HPE’s security certifications and compliance
HPE takes its security certifications and compliance very seriously, and they’ve got an impressive collection to show for it. To name a few: the Commercial National Security Algorithms, or CNSA, which is used specifically for handling top secret information, US FIPS 140-2 validation, the Common Criteria for Information Technology Security Evaluation. A complete list is available in the white paper, click on it if you want all the details. All of this demonstrates all the necessary legwork to comply with governments and regulatory bodies—important for maintaining critical standards.
HPE Pointnext security services
One other new offering from HPE is its Pointnext portfolio of security services, geared specifically towards simplifying security as companies embark on planning and executing hybrid IT and digital transformation projects.

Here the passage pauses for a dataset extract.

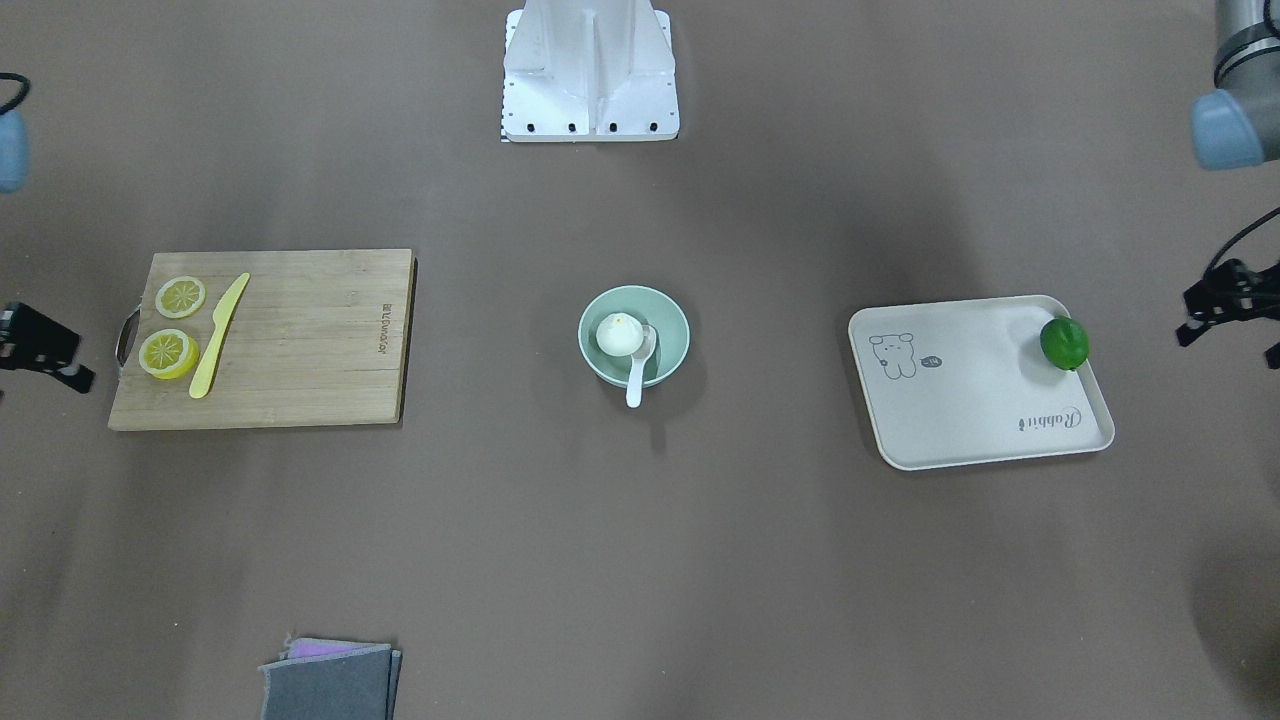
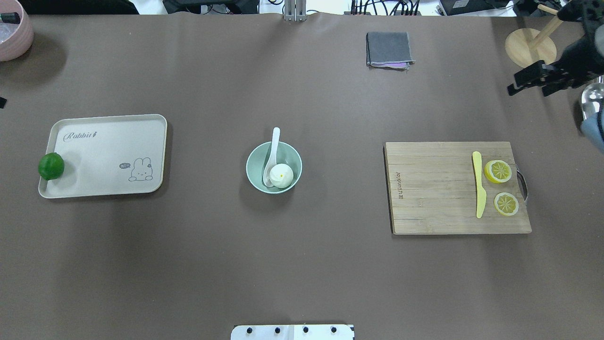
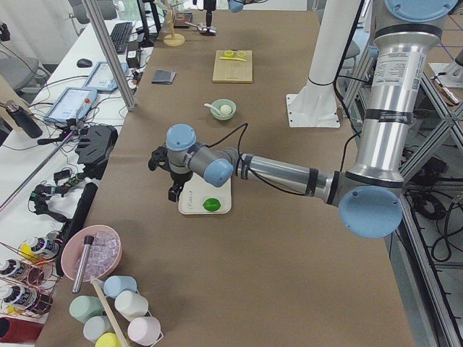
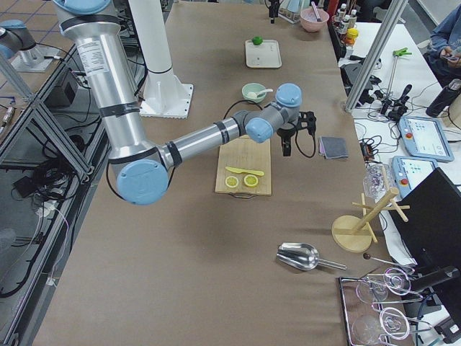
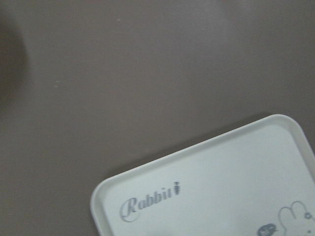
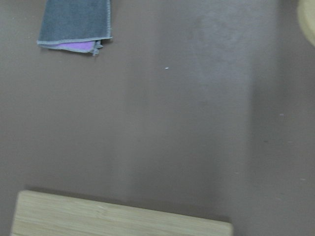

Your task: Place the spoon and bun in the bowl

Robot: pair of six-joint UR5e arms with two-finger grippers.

No every enterprise wants to do everything themselves and need help getting there. HPE says Pointnext helps businesses out on a strategic level, by offering digital transformation advising, modernizing edge-to-core-to-cloud security infrastructure, hardening infrastructure, and more. On a tactical level, Pointnext tackles professional and operational security assurance services, data protection and access control, risk and compliance management, and more. Pointnext looks to be a pretty all-inclusive set of services—again, you can read in greater detail in the white paper if you’re interested in learning more.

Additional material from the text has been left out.